*Required work*: Output, exactly and alone, the lines from the one containing "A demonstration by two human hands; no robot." through the last line of the material below, both ends included.

*Recorded data*:

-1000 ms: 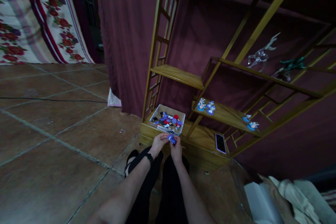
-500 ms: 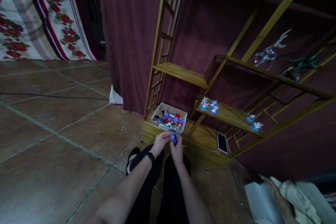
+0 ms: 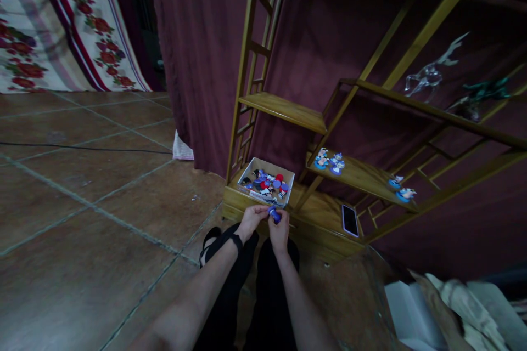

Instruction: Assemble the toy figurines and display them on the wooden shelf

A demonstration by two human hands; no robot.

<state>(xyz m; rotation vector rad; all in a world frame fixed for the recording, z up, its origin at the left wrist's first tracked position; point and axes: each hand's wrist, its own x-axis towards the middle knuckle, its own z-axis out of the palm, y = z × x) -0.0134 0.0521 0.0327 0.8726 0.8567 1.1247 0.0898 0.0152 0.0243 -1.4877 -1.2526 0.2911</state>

*Task answer*:
A demonstration by two human hands; no robot.

<state>(xyz m; rotation vector rad; all in a world frame fixed for the recording, z up, its origin at the left wrist's first tracked position; point and axes: each hand's wrist, its own x-axis towards the middle knuckle, its own z-axis out of the palm, y = z × x) -0.0134 0.0521 0.0327 0.8726 0.8567 1.1247 0.0898 0.0152 0.0243 -1.4877 -1.2526 0.2911</state>

With that, the exercise is complete.